Chester is clearly not a Portuguese word, and if you ask Brazilians what a Chester is (and we have), the answer usually is something like "Well, it's a Chester." Because of the visibility of Chesters at this time of year, clearly a bit of gastronomic sleuthing was in order. Flavors of Brazil has decided to get to the bottom of the whole Chester mystery because most of the Brazilian public doesn't seem to know what one really is.
Perdigão launched the Chester nationally in Brazil. They chose the name Chester, apparently, because the marketing department wanted to emphasize the large amount of breast meat (or chest meat if you will) that the bird delivered, and probably decided that Chester sounded better than Breaster. The Chester brand was an immediate success, and is today still one of Perdigão's most prestigious brands.

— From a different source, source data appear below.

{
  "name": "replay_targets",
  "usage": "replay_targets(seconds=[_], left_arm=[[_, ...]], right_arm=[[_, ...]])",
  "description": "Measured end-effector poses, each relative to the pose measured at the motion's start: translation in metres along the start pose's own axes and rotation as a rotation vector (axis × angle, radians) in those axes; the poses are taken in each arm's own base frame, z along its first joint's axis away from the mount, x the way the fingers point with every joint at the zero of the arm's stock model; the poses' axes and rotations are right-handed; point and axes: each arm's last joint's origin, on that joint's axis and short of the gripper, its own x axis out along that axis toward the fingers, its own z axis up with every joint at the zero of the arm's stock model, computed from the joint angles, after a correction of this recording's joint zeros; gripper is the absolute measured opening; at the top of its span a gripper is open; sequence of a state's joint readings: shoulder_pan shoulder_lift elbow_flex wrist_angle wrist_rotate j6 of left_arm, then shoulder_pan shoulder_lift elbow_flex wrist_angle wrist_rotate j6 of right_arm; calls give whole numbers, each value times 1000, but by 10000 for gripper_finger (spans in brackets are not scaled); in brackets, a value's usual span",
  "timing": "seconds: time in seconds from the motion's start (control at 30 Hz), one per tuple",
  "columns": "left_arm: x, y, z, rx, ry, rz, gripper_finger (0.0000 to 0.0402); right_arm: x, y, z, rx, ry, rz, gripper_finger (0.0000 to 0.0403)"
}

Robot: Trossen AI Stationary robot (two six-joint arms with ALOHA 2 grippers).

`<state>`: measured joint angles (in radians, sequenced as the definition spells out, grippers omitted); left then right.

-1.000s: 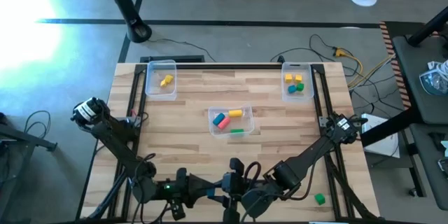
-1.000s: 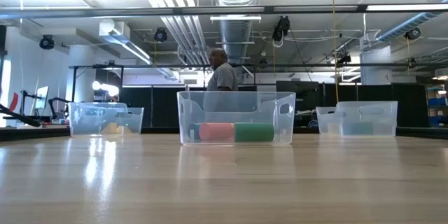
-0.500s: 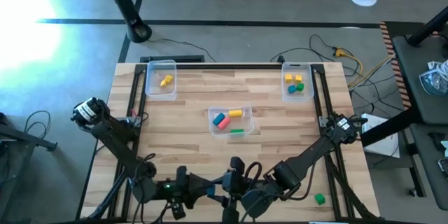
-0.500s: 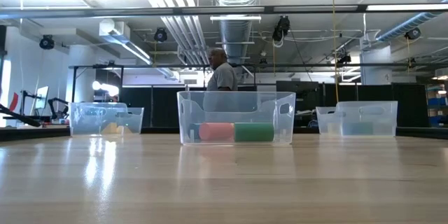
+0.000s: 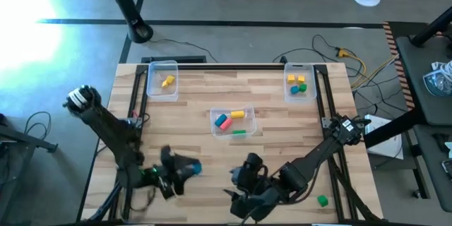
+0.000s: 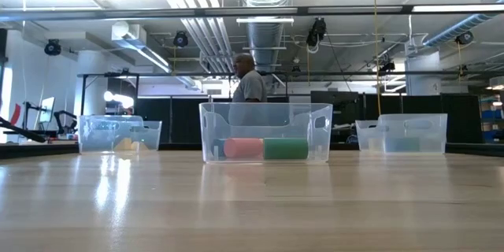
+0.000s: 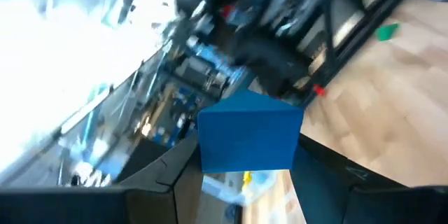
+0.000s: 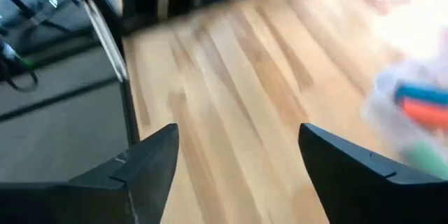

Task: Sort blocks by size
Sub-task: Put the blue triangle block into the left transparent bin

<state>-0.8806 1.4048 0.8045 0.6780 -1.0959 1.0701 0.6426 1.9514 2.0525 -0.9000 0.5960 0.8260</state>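
Two tools | left tool [image 7: 246, 164] pinching blue block [image 7: 246, 134] | right tool [image 8: 238, 157] spread wide, empty, above table [image 8: 231, 77]

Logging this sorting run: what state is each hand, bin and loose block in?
left hand: shut on blue block
right hand: open, empty
middle bin: holds several blocks
left bin: holds a yellow block
right bin: holds several small pieces
green block: loose, outside the bins
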Motion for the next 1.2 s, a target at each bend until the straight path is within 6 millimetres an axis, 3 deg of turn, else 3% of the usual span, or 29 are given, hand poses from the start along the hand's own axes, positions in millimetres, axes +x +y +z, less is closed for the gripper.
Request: replay_targets(seconds=[0.13, 0.33, 0.53, 0.7, 0.83, 0.97, 1.2], left_arm=[[-13, 28, -38, -73, 159, 114, 167], [-11, 71, -101, -158, 456, 347, 167], [-6, 99, -155, -224, 561, 504, 167], [8, 94, -191, -414, 457, 366, 167], [22, 101, -227, -480, 636, 339, 167], [30, 125, -265, -529, 840, 369, 170], [32, 176, -340, -836, 1093, 334, 171]], right_arm=[[-8, 2, -16, 53, 81, -31, 301], [-17, 10, -31, 56, 99, -16, 304], [-20, 13, -34, 53, 99, -9, 290], [-20, 14, -38, 38, 103, -10, 279], [-19, 13, -41, 27, 110, -17, 273], [-15, 12, -46, 12, 118, -28, 266], [-9, 6, -57, -51, 165, -78, 253]])
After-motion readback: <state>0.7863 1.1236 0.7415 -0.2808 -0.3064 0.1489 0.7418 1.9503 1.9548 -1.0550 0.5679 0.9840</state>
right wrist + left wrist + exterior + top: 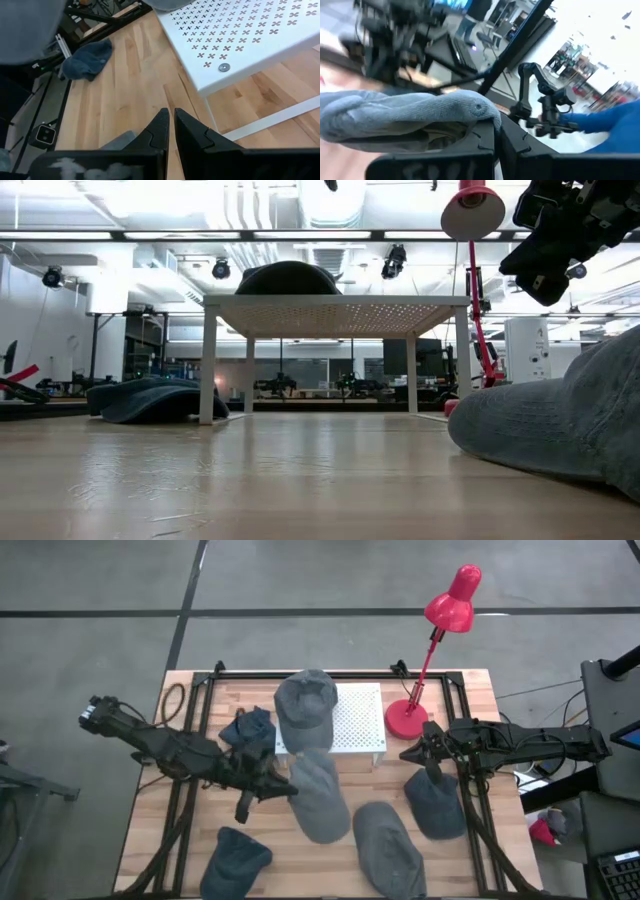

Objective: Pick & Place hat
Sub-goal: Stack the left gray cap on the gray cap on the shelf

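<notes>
Hat point(318, 795) pinched by left gripper point(283, 787) fingers, mid-worktop point(180, 840), just in front of white stand point(357, 718). Right gripper point(417, 753) fingers pressed together, nothing held (hovering over another hat). Risk: thin fabric pinch could be lost, hat dropped.

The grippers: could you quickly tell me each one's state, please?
Left gripper: closed on a grey hat.
Right gripper: jaws closed, holding nothing.

Two slim black jointed arms are showing exposed cables along their links. The left hand point(268, 783) and right hand point(418, 752) are each ending in two dark, wedge-shaped fingers point(161, 131).
</notes>
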Robot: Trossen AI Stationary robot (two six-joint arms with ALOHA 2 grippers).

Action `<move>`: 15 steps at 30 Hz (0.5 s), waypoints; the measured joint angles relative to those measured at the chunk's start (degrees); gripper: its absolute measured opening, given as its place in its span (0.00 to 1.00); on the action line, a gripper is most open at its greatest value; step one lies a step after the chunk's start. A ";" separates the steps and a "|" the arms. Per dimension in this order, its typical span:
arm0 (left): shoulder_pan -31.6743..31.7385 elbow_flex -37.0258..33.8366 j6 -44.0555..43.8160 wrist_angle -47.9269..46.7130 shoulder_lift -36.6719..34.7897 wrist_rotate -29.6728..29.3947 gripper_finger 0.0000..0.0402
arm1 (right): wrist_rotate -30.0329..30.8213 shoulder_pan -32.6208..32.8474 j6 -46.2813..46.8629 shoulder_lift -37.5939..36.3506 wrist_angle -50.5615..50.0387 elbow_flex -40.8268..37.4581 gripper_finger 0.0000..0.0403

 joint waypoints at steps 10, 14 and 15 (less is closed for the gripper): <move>13.71 7.34 15.31 -8.72 0.02 16.29 0.00 | 3.45 -0.02 -3.14 0.02 1.03 -0.01 0.07; 19.91 6.71 15.73 -6.87 0.02 26.13 0.00 | 3.47 -0.02 -3.30 0.02 3.86 -0.01 0.07; 21.21 6.52 15.95 -7.11 0.02 27.76 0.00 | 3.47 -0.02 -3.46 0.02 4.52 -0.01 0.07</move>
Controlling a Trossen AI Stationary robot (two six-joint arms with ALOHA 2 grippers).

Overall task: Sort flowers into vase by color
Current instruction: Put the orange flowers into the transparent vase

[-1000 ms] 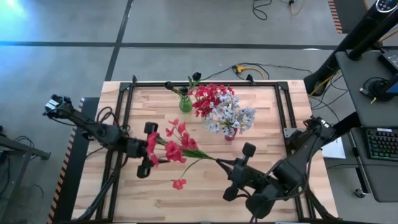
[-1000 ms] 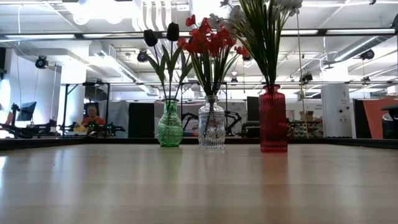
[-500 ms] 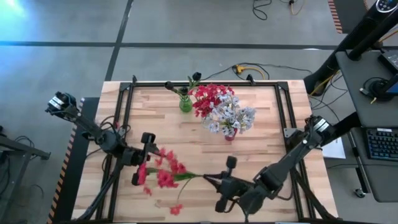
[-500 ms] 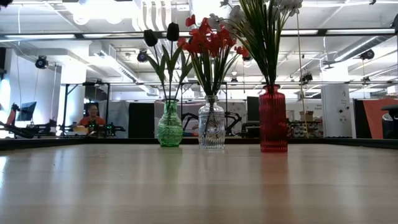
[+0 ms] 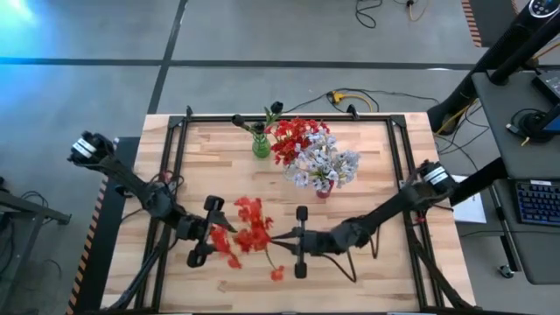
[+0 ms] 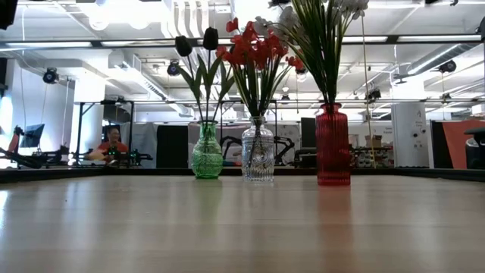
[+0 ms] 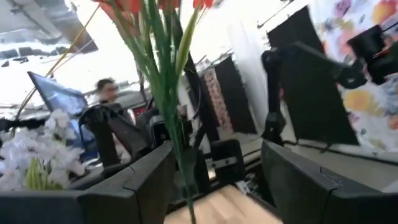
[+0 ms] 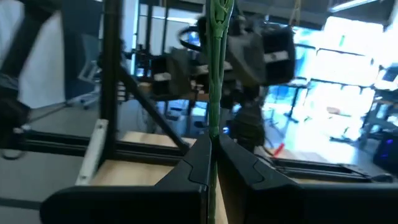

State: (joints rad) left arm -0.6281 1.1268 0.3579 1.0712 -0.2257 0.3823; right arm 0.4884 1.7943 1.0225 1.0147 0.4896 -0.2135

Because the genetic line of the bird is patented in the USA and Perdigão has exclusive rights to it in Brazil, all Chesters raised in Brazil are delivered to Perdigão for marketing and sales. In order to protect their investment in the Chester, sale or distribution of eggs is prohibited.
All Chesters are raised on a 100% natural grain diet, principally corn and soya. They are fed no animal byproducts. They are non-medicated; that is, they are not given antibiotics, growth hormones or steroids to increase the speed of their growth or to increase their weight. Their larger size is strictly due to genetics.
Christmas is by far the largest season for Chester sales in Brazil, just as it is for turkey. But Chesters are available year-round, frozen. In addition to the Brazilian market, Perdigão now exports Chesters to 25 countries around the world.
We've eaten Chester and liked it, and have roasted it at home. It's medium size makes it more practicable than roasting a large turkey in a small Brazilian oven, and if properly roasted the bird is juicy, flavorful and tender. And Chesters do seem to be particularly "busty" - there's a lot of breast meat in comparison to other parts of the bird. If we were to market the Chester in the USA, we wouldn't call it a Chester at all - it would be a Dolly. Named after Dolly Parton, of course.